Osmanlı’nın Tuna Donanması gemileri
Osmanlıların kullandıkları gemiler kürek ve yelkenli ile yalnızca yelkenli olarak iki cins idi. Kürekle yürüyen gemilere çekdiri denilirdi. Bunların oturak adetleri ile çeşitlenirdi.

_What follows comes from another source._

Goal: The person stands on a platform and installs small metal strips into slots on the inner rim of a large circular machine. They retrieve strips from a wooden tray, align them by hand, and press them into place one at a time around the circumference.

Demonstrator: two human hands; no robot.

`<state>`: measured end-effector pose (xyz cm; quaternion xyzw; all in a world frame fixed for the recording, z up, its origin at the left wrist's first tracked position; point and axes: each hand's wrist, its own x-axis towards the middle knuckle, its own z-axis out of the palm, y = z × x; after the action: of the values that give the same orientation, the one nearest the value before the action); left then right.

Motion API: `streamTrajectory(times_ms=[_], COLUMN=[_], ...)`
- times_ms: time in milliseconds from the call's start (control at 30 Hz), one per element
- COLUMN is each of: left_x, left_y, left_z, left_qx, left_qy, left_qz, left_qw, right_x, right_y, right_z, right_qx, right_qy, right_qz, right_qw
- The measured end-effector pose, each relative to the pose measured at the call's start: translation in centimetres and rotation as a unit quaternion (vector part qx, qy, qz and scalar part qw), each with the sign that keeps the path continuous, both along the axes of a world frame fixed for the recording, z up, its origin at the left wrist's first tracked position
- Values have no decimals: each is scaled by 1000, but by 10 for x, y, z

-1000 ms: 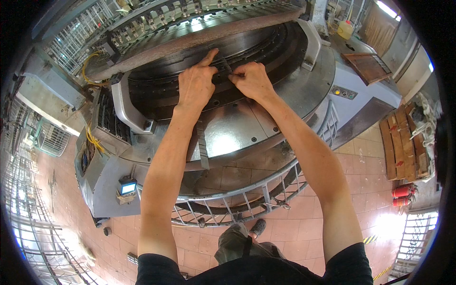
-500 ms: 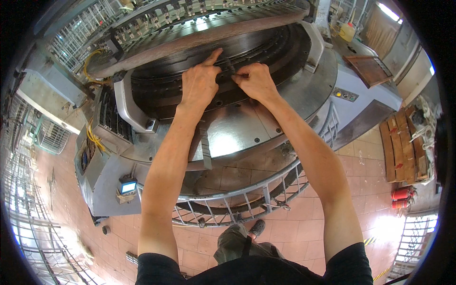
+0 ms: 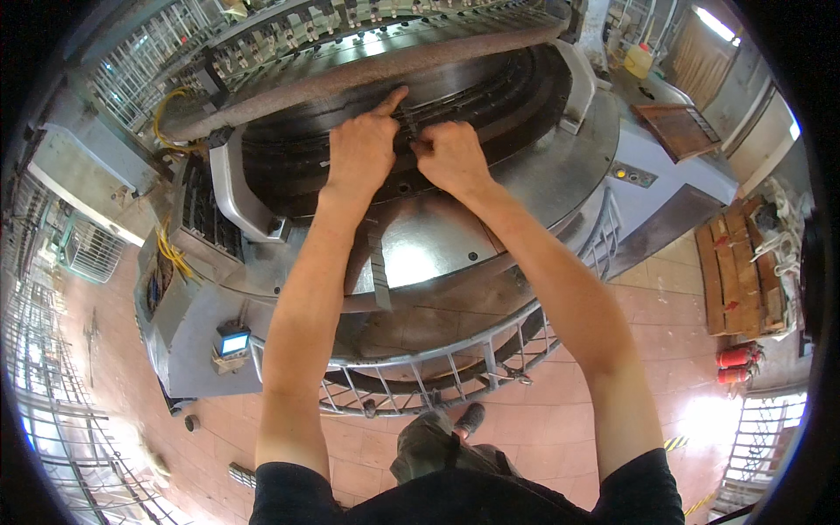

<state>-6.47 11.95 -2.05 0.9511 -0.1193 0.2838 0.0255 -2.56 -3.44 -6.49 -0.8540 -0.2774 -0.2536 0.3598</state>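
Note:
My left hand (image 3: 362, 150) is over the dark ringed bed of a large round machine (image 3: 534, 171). Its index finger stretches forward against the upright dark inner wall, apart from the thumb; the remaining fingers curl and are partly hidden. Close on its right, my right hand (image 3: 452, 156) is closed in a pinch at the ring's near side. A thin dark strip (image 3: 409, 119) runs from its fingertips toward the left index finger. Dark surroundings make the strip's exact kind hard to tell. Below the hands, a narrow grey metal strip (image 3: 378, 271) lies across the bright metal plate (image 3: 420, 254).
A brown fuzzy-edged ring (image 3: 367, 81) overhangs the bed at the back. Curved grey brackets (image 3: 236, 192) (image 3: 579, 92) flank it. A curved metal railing (image 3: 437, 367) stands between me and the machine. A small lit lamp (image 3: 233, 343) hangs at the lower left; wooden pallets (image 3: 739, 271) stand at right.
My right hand has shifted left, closer to my left hand, and the thin dark strip at its fingertips has moved left too. My left hand has moved slightly left, its index finger still extended.

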Motion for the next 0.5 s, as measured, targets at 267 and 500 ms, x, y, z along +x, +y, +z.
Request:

Çekdiriler ince donanma ve büyük donanma olarak iki kısımdı. Tuna gibi nehirlerde Osmanlılar ince donanmaları ile ordunun ikmalini sağlarlardı. Tuna Donanması’nın başlıca gemileri; Varna beş çifteleri, aktarma, üstüaçık, celiyye, çamlıca, şayka, işkampavye, frikate, kalite(kalyota) idi.
Üstüaçık; bir dümencisi 8 kürekçisi vardı. Nakliyatta kullanılırdı.
Çamlıca: Nakliyatta kullanılan diğer gemi çamlıca idi.
Şayka; altı düz büyük bir kayık olan şaykalar 20 ila 50 muharip alırdı. Üç topla donatılmıştı. Ocaklık olarak Tuna sahillerinde şaykalar vardı.
İşkampavye; haberci gemisi olarak da kullanımıştı.
Frikate: On ila 17 oturaklı idi. Ker küreği ikişer üçer kişi çekerdi. Onsekizinci asır başlarında Tuna nehrinde 5 büyük 28 küçük olmak üzere 33 frikate vardı.
Kalite(kalyota); 19 ile 24 oturaklı bir gemi olup, boyu 33 zira’ idi. Tuna donanması’nda 18. Yüzyıl başında 19 kalite vardı. Bilhassa takip hizmetinde kullanılan kalitelerde harb zamanında 220 kadar cenkçi bulunurdu. Baş tarafında topu bulunurdu.